[ python-Bugs-881522 ] Shelve slow after 7/8000 key
SourceForge.net
noreply at sourceforge.net
Thu Jan 22 19:16:08 EST 2004
Bugs item #881522, was opened at 2004-01-21 17:09
Message generated for change (Comment added) made by jkew
You can respond by visiting:
https://sourceforge.net/tracker/?func=detail&atid=105470&aid=881522&group_id=5470
Category: Windows
Group: Python 2.3
Status: Open
Resolution: None
Priority: 5
Submitted By: Marco Beri (marcoberi)
Assigned to: Gregory P. Smith (greg)
Summary: Shelve slow after 7/8000 key
Initial Comment:
After about 8.000 insertion shelve became really, really
slow.
This happens only with 2.3.3 #51 on Windows, not with
2.2 and with 2.3 on Linux.
I try with writeback True or False: same problem.
Help! :-))
----------------------------------------------------------------------
Comment By: James Kew (jkew)
Date: 2004-01-23 00:16
Message:
Logged In: YES
user_id=598066
FWIW2, on skip's "miserable hack" comment below, vis-a-vis
running shelve on btree: isn't this exactly the sort of thing
shelve.Shelf is intended for?
import bsddb
import shelve
db = bsddb.btopen("temp.db")
sh = shelve.Shelf(db)
# do stuff with sh
sh.close()
# automatically calls close() on the underlying db
(Not sure why Shelf and friends are documented on
shelve's "Restrictions" subsection...)
----------------------------------------------------------------------
Comment By: Marco Beri (marcoberi)
Date: 2004-01-23 00:08
Message:
Logged In: YES
user_id=588604
I get your same results under normal cmd: 7.07 seconds vs
0.46.
[c:\tmp]timer & \python23\python test3skip.py hashopen &
timer
Timer 1 on: 19.13.22
Timer 1 off: 19.13.29 Elapsed: 0.00.07,07
[c:\tmp]timer & \python23\python test3skip.py btopen & timer
Timer 1 on: 19.13.45
Timer 1 off: 19.13.45 Elapsed: 0.00.00,46
----------------------------------------------------------------------
Comment By: James Kew (jkew)
Date: 2004-01-22 23:53
Message:
Logged In: YES
user_id=598066
FWIW, to throw another use case into the pot: I (used to)

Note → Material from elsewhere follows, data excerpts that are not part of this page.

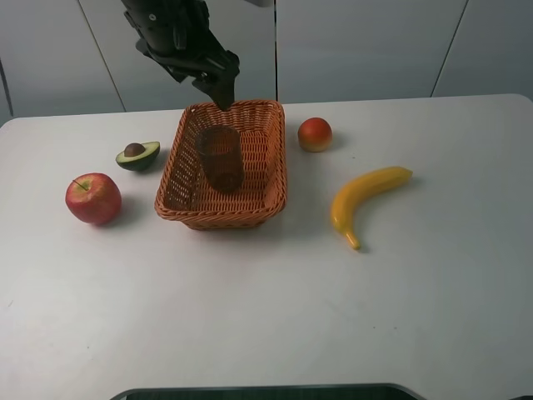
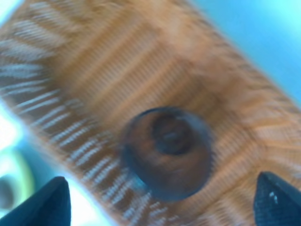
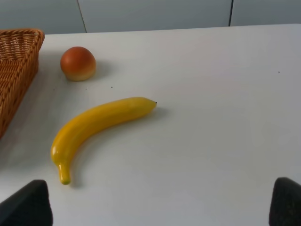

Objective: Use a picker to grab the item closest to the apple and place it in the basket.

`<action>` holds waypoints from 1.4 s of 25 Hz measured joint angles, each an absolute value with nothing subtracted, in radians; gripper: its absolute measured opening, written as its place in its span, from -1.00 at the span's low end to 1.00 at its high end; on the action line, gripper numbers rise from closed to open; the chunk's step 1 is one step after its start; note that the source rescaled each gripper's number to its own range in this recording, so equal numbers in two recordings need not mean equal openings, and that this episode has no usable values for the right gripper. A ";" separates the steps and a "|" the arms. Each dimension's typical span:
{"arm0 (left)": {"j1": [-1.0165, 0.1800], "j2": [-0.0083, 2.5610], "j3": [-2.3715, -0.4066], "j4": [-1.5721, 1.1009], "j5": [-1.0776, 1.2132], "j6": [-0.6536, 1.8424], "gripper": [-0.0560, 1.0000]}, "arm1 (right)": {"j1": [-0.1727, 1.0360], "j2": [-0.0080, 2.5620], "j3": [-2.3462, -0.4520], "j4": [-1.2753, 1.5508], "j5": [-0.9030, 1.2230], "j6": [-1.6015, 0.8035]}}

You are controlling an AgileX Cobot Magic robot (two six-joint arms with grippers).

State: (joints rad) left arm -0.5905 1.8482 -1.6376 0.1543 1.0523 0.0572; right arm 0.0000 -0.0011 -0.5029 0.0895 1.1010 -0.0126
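Note:
The red apple [image 1: 93, 198] lies on the white table at the left. Closest to it is an avocado half [image 1: 137, 155], pit up, between the apple and the wicker basket [image 1: 258, 190]. A brown translucent cup [image 1: 221, 158] stands inside the basket; the blurred left wrist view shows this cup [image 2: 167, 153] from above. My left gripper [image 1: 220, 83] hangs over the basket's far rim, open and empty, its dark fingertips [image 2: 47, 202] wide apart. My right gripper [image 3: 160, 207] is open above the table near the banana [image 3: 96, 122], holding nothing.
A round orange-red fruit [image 1: 315, 134] sits just right of the basket. The yellow banana [image 1: 366, 198] lies further right and nearer the front. A dark edge [image 1: 266, 392] runs along the table's front.

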 joint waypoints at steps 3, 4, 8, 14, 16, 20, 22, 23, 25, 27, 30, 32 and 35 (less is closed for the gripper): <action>-0.557 1.828 -1.638 0.166 1.094 0.027 0.99 | 0.000 -0.001 -0.503 0.089 1.101 -0.013; -0.541 1.824 -1.638 0.154 1.106 0.023 0.99 | 0.000 -0.001 -0.503 0.089 1.101 -0.013; -0.436 1.797 -1.638 0.080 1.153 0.017 0.99 | 0.000 -0.001 -0.503 0.089 1.101 -0.013; -0.271 1.697 -1.638 0.057 1.211 -0.010 0.99 | 0.000 -0.001 -0.503 0.089 1.101 -0.013; -0.227 1.649 -1.638 0.057 1.213 -0.020 0.99 | 0.000 -0.001 -0.503 0.089 1.101 -0.013; -0.201 1.528 -1.618 0.054 1.214 -0.034 0.99 | 0.000 -0.001 -0.503 0.089 1.101 -0.013; -0.199 1.442 -1.565 0.053 1.214 -0.046 0.99 | 0.000 -0.001 -0.503 0.089 1.101 -0.013; -0.199 1.384 -1.520 0.053 1.214 -0.052 0.99 | 0.000 -0.001 -0.503 0.089 1.101 -0.013; -0.199 1.301 -1.451 0.056 1.216 -0.063 0.99 | 0.000 -0.001 -0.503 0.089 1.101 -0.013; -0.199 1.204 -1.365 0.055 1.218 -0.067 1.00 | 0.000 -0.001 -0.503 0.089 1.101 -0.013; -0.199 1.067 -1.253 0.055 1.222 -0.076 1.00 | 0.000 -0.001 -0.503 0.089 1.101 -0.013; -0.199 0.962 -1.195 0.062 1.224 -0.087 1.00 | 0.000 -0.001 -0.503 0.089 1.101 -0.013; -0.199 0.820 -1.115 0.070 1.224 -0.093 1.00 | 0.000 -0.001 -0.503 0.089 1.101 -0.013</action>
State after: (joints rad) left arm -0.1994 0.8205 -1.1152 0.0702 1.2237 -0.0933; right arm 0.0000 -0.0011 -0.5029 0.0895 1.1010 -0.0126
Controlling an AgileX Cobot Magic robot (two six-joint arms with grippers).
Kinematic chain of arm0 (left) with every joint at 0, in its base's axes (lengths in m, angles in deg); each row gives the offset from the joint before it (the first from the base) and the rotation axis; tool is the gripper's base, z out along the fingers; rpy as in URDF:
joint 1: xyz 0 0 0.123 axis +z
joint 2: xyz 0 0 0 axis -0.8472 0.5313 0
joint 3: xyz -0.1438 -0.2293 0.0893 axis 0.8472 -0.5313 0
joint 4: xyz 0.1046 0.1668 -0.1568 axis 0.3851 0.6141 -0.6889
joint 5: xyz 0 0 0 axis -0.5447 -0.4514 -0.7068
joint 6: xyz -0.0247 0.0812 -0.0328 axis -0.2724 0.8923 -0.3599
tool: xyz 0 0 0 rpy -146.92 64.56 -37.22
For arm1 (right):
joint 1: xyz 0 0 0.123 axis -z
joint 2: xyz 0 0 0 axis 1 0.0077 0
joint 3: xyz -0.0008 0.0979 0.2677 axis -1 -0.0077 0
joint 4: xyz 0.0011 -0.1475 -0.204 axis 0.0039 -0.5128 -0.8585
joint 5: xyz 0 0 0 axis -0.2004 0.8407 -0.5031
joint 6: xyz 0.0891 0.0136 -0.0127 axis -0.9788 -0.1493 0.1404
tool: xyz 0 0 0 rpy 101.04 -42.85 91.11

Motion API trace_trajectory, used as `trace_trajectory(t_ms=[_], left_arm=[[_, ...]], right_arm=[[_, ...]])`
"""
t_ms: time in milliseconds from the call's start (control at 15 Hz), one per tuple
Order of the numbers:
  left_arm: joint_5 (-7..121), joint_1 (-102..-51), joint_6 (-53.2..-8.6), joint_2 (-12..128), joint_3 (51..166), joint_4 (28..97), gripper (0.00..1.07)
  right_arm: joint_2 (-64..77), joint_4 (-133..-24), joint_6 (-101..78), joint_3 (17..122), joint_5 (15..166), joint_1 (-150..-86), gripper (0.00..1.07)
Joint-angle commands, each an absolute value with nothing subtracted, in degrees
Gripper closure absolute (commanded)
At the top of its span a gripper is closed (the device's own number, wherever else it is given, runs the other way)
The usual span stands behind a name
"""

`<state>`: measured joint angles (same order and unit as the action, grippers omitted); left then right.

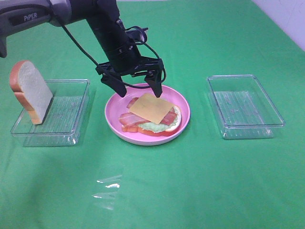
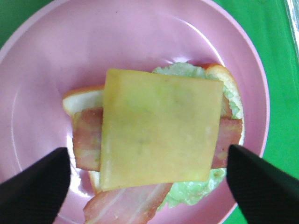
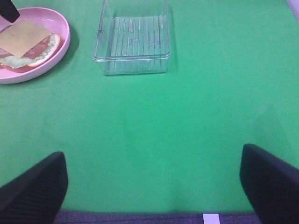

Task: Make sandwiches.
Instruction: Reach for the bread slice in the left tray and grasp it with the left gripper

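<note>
The left gripper (image 1: pixel 137 87) is seen wide open and empty just above the stack (image 1: pixel 151 117), cheese (image 2: pixel 159 130) uppermost, on the plate (image 1: pixel 116 102). A straight lift is advised, so the cheese is not dragged; the last slice (image 1: pixel 31 90) waits beyond the left jaw.

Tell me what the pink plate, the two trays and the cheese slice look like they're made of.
Pink plate: probably smooth plastic, with soft highlights. Left tray and right tray: clear rigid plastic, see-through with ribbed floors. Cheese slice: likely thin, matte toy foam or rubber, evenly yellow.
</note>
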<state>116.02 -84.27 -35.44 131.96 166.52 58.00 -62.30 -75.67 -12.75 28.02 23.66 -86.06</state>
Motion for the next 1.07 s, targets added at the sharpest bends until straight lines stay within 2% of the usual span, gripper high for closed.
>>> trace_trajectory(t_ms=[67, 267, 600, 667, 800, 1000, 1067], left_arm=[[121.69, -84.5, -35.44, 129.72, 166.86, 58.4, 0.04], [121.69, -84.5, -35.84, 124.74, 166.86, 61.49, 0.04], [121.69, -83.06, -39.11, 115.91, 166.8, 77.19, 0.04], [121.69, -79.28, -39.4, 112.94, 166.8, 77.19, 0.04], [121.69, -75.73, -40.14, 110.64, 165.08, 77.19, 0.04], [121.69, -67.54, -41.17, 105.54, 154.77, 77.19, 0.04], [121.69, -66.33, -41.52, 105.09, 153.62, 76.91, 0.04]], right_arm=[[-64.08, -75.55, -12.98, 27.97, 23.78, -86.06, 0.12], [-64.08, -75.55, -12.98, 27.97, 23.78, -86.06, 0.12], [-64.08, -75.55, -12.98, 27.97, 23.78, -86.06, 0.12], [-64.08, -75.55, -12.98, 27.97, 23.78, -86.06, 0.12], [-64.08, -75.55, -12.98, 27.97, 23.78, -86.06, 0.12], [-64.08, -75.55, -12.98, 27.97, 23.78, -86.06, 0.12], [-64.08, -75.55, -12.98, 27.97, 23.78, -86.06, 0.12]])
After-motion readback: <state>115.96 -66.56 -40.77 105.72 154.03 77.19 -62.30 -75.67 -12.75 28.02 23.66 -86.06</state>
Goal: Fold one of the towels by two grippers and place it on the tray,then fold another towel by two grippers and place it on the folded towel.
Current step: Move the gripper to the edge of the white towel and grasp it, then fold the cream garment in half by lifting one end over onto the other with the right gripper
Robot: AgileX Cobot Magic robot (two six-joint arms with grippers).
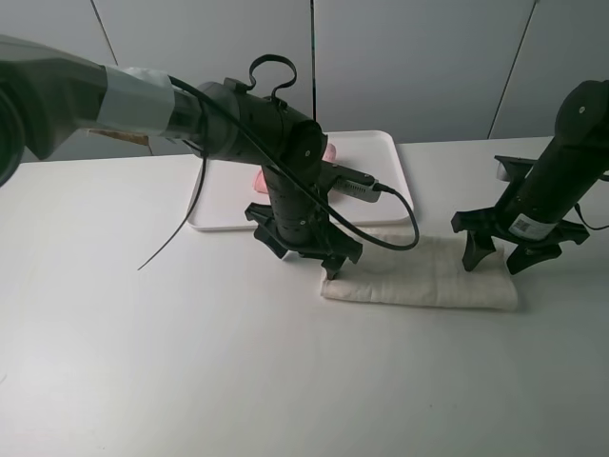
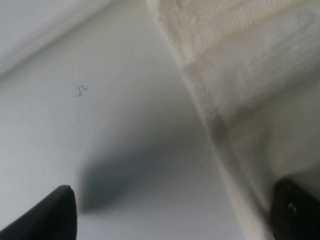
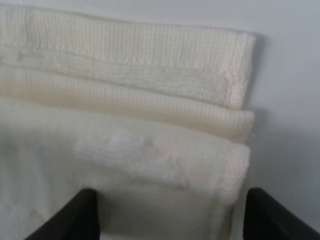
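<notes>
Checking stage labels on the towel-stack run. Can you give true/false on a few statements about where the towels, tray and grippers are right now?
1. The pink towel lies on the tray. True.
2. The cream towel is stacked on the pink towel. False: it lies on the table, in front of the tray.
3. The left gripper is shut. False: its jaws stand wide apart at one end of the cream towel.
4. The right gripper is at the cream towel's other end. True.
5. The cream towel is spread out in a single layer. False: it is folded, and stacked layers show in the right wrist view.
</notes>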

run Roundup (roundup.sf.net) trackers on anydbm/Win2K and
experienced a significant drop in performance between 2.2.x
(bsddb185) and 2.3.x (dbhash).
I understand that this is a third-party issue, and that there
were significant known problems with bsddb 1.85, but it did
cause me a bit of a double-take after having heard so much
about Python 2.3 being faster...
I say "used to" because the slowdown prompted me to
migrate to Roundup's sqlite backend, solving my problem.
----------------------------------------------------------------------
Comment By: Skip Montanaro (montanaro)
Date: 2004-01-22 21:11
Message:
Logged In: YES
user_id=44345
If we wanted speed and didn't care about corruption, my vote
would be bsddb185. ;-)
----------------------------------------------------------------------
Comment By: Tim Peters (tim_one)
Date: 2004-01-22 20:36
Message:
Logged In: YES
user_id=31435
Greg, I didn't expect you to fix it <wink>, I just didn't want
the bug report closed based on misunderstanding what it was
about.
I've unassigned this item, and if nobody volunteers to dig into
it within a few weeks, it should indeed be closed as "3rd
Party" and "Wont Fix
Skip, maybe we should try to force spambayes to use a btree
mapping too -- then maybe we could get a whole new class
of intractable corruption errors <wink -- but it might be a lot
faster>.
----------------------------------------------------------------------
Comment By: Skip Montanaro (montanaro)
Date: 2004-01-22 20:28
Message:
Logged In: YES
user_id=44345
Whoops, sorry about polluting the waters with the btree stuff.
Dang time lag.
Looking at just the hashopen times between 2.2, 2.3 and 2.4 does
show that it hash file times have gotten worse since Berkeley 1.85
days.
Whether or not btree times muddy these particular waters,
figuring out a way to switch to a different db type and still use the
shelve module may be Marco's best bet for a short term
performance improvement.
----------------------------------------------------------------------
Comment By: Skip Montanaro (montanaro)
Date: 2004-01-22 20:22
Message:
Logged In: YES
user_id=44345
I guess I get similar results on Mac OS X after looking at it a bit.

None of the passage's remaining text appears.